NOW, THEREFORE, in consideration of the mutual covenants herein contained
and intending to be legally bound hereby, the parties hereto agree as follows:
1. Certain of the Loan Documents are amended as set forth in Exhibit A. -
Any and all references to any Loan Document in any other Loan Document shall be
deemed to refer to such Loan Document as amended by this Amendment. This
Amendment is deemed incorporated into each of the Loan Documents. Any initially
capitalized terms used in this Amendment without definition shall have the
meanings assigned to those terms in the Loan Documents. To the extent that any
term or provision of this Amendment is or may be inconsistent with any term or
provision in any Loan Document, the terms and provisions of this Amendment shall
control.
2. The Borrower hereby certifies that: (a) all of its representations and
warranties in the Loan Documents, as amended by this Amendment, are, except as
may otherwise be stated in this Amendment: (i) true and correct as of the date
of this Amendment, (ii) ratified and confirmed without condition as if made
anew, and (iii) incorporated into this Amendment by reference, (b) no Event of
Default or event which, with the passage of time or the giving of notice or
both, would constitute an Event of Default, exists under any Loan Document, ( c)
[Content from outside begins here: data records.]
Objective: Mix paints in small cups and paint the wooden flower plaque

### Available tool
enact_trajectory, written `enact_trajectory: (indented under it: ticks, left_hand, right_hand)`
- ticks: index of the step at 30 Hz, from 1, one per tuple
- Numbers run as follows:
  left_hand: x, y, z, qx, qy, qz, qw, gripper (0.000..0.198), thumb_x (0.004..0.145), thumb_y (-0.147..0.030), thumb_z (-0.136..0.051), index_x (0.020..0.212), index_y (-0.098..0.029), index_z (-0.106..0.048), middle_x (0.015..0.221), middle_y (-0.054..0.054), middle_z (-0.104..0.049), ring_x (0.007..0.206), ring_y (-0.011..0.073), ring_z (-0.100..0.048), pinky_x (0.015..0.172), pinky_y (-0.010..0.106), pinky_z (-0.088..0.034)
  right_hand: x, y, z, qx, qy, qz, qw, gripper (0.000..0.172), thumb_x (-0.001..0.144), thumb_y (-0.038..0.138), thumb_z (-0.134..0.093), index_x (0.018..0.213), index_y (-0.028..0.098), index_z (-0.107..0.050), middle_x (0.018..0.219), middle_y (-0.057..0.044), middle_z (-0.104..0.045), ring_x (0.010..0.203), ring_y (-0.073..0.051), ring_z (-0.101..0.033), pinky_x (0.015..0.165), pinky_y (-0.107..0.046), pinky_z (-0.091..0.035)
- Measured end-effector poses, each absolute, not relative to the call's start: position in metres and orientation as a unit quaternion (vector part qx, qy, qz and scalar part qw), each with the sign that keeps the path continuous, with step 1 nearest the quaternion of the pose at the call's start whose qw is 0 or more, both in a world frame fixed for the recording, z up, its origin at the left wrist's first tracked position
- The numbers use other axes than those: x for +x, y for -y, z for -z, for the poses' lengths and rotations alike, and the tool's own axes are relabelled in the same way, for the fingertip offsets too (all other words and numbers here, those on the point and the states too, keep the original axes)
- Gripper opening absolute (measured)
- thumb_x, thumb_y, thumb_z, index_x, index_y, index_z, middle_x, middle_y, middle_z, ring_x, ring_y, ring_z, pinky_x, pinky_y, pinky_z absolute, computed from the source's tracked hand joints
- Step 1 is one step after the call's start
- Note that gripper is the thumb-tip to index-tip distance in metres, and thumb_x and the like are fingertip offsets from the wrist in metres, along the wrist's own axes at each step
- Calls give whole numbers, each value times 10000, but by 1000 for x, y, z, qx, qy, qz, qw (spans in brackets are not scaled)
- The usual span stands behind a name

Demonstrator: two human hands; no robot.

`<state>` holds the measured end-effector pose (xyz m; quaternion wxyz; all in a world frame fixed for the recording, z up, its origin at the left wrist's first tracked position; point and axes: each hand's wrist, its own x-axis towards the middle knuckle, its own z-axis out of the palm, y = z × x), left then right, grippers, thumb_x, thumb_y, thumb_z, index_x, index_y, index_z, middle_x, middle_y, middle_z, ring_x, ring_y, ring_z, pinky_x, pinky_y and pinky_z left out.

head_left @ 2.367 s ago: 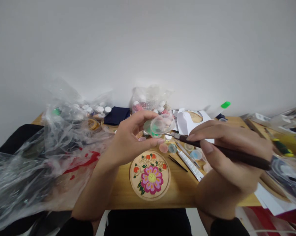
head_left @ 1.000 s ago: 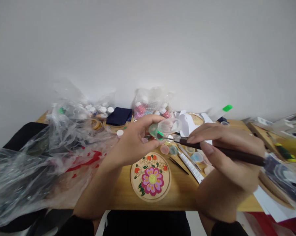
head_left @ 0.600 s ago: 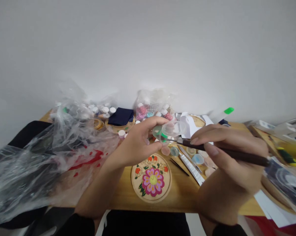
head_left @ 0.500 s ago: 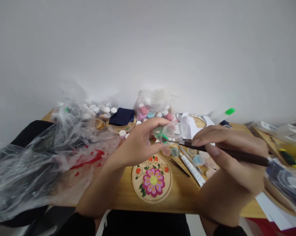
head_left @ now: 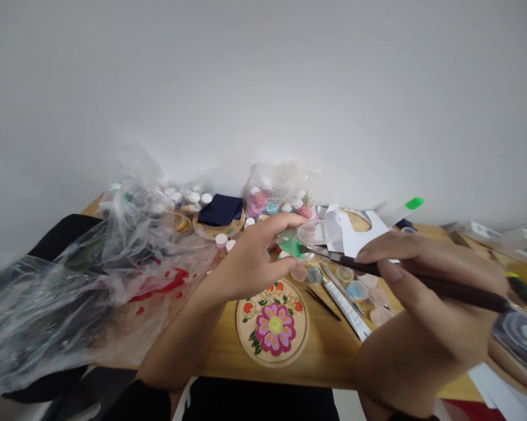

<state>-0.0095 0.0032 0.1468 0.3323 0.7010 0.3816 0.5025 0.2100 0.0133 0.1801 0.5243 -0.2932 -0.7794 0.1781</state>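
Note:
My left hand (head_left: 246,263) pinches a small clear pot of green paint (head_left: 292,242) with its hinged lid (head_left: 318,232) flipped up, held above the table. My right hand (head_left: 421,316) grips a dark-handled brush (head_left: 421,282), and its tip reaches into the pot's mouth. Below both hands lies a round wooden disc (head_left: 273,321) painted with a pink flower, orange blobs and green leaves.
Crumpled clear plastic bags (head_left: 92,275) cover the wooden table's (head_left: 329,351) left side. Small paint pots (head_left: 355,286), a thin brush (head_left: 320,298) and a white strip (head_left: 346,304) lie right of the disc. Bagged bead jars (head_left: 272,196), a navy cloth (head_left: 222,209) and white paper (head_left: 351,231) sit behind.
The brush tip has entered the green pot, which has tilted toward it. Both hands shifted slightly right and down as the view rose.

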Motion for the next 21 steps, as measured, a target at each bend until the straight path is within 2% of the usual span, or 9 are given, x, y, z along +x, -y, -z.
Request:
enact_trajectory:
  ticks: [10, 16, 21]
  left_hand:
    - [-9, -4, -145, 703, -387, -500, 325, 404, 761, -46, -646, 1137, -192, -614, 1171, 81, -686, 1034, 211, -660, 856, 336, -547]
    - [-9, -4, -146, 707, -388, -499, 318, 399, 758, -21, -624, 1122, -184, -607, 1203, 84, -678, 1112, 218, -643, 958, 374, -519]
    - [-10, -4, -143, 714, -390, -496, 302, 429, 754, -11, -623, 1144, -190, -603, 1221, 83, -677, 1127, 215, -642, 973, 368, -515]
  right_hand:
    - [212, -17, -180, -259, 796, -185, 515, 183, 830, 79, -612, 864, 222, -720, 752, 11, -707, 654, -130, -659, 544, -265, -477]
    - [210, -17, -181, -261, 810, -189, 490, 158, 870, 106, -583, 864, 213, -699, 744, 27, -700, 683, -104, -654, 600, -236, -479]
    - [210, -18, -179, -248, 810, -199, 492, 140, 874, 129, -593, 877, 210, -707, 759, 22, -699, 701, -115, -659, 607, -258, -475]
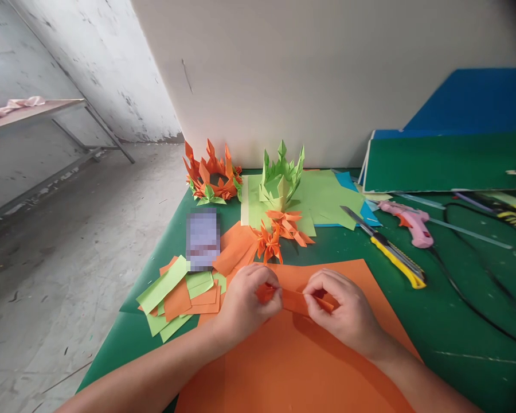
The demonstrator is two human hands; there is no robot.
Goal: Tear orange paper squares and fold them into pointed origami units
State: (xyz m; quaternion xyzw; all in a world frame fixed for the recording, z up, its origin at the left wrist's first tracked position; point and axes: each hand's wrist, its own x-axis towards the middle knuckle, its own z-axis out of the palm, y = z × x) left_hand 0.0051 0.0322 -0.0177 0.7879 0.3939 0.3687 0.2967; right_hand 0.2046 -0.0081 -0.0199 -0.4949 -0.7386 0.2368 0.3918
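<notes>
Between my hands stretches a narrow folded orange paper strip (295,302), held above a large orange sheet (301,361). My left hand (251,298) pinches its left end between thumb and fingers. The right end is pinched by my right hand (341,304), and a bit of the strip shows past the thumb. Just beyond my hands lie orange folded paper flowers (270,241). A green folded paper crown (281,178) stands behind them on light green sheets (322,201). To its left is an orange crown (210,172) with green pieces at its base.
Loose orange and green paper pieces (176,298) lie left, beside a blurred rectangular object (203,238). On the right are a yellow utility knife (395,261) with its blade out, a pink glue gun (408,221) and black cables. Green and blue boards (442,163) lean behind.
</notes>
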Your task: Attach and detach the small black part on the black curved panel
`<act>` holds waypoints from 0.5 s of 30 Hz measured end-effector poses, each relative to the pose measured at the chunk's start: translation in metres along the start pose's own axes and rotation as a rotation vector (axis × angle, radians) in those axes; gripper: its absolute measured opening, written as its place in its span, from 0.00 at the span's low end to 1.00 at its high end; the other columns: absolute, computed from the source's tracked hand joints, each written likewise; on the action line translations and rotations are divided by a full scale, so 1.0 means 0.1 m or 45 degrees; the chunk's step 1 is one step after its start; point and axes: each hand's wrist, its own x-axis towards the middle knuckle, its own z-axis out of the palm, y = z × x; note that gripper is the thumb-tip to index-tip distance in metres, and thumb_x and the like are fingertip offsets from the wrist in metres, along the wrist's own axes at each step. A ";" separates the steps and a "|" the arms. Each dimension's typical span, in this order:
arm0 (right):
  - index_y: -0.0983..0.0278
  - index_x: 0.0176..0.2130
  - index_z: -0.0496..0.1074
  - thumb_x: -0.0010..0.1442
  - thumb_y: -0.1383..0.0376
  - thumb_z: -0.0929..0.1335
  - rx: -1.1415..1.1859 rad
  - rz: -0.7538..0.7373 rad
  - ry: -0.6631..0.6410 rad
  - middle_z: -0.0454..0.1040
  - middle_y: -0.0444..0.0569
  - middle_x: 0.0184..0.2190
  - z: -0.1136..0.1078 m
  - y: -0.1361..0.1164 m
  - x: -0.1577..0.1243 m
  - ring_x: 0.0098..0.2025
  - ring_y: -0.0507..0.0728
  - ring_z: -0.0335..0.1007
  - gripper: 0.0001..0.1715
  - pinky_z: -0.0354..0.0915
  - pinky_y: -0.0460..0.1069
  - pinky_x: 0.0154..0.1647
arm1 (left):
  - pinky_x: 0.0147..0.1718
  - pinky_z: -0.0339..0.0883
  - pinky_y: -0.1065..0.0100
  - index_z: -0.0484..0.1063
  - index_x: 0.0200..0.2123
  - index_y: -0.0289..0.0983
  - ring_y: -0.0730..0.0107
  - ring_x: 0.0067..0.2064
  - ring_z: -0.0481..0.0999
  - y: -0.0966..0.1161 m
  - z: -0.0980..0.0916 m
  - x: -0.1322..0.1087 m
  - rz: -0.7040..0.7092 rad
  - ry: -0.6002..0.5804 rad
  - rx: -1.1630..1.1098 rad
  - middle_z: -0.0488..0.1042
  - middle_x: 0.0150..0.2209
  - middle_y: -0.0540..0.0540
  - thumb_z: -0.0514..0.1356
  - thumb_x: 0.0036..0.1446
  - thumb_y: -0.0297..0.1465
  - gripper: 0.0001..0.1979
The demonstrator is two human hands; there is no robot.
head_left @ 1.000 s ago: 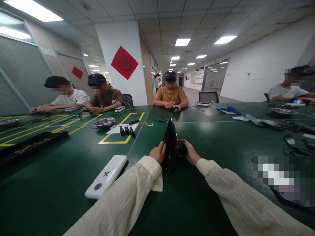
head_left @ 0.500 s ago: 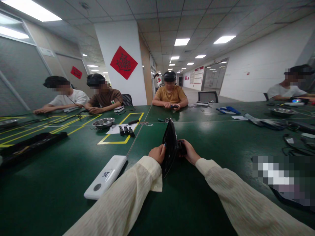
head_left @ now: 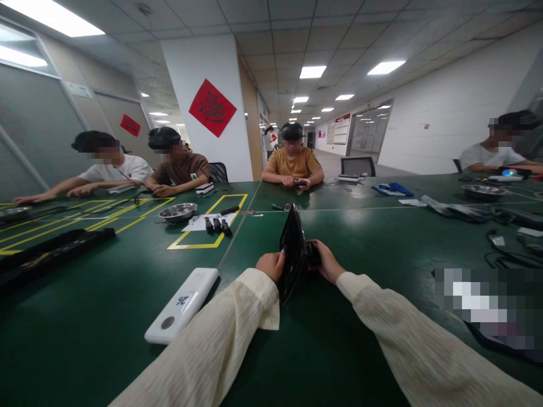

no consent, approval, order or authorization of, or registration or filing with,
any third party is required in connection with the execution, delivery and
carrying out of this Amendment or, if required, has been obtained, and (d) this
Amendment has been duly authorized, executed and delivered so that it
constitutes the legal, valid and binding obligation of the Borrower, enforceable
in accordance with its terms. The Borrower confirms that the Obligations remain
outstanding without defense, set off, counterclaim, discount or charge of any
kind as of the date of this Amendment.
3. This Amendment may be signed in any number of counterpart copies and by
the parties to this Amendment on separate counterparts, but all such copies
shall constitute one and the same instrument. Delivery of an executed
counterpart of a signature page to this Amendment by facsimile transmission
shall be effective as delivery of a manually executed counterpart. Any party so
executing this Amendment by facsimile transmission shall promptly deliver a
manually executed counterpart, provided that any failure to do so shall not
affect the validity of the counterpart executed by facsimile transmission.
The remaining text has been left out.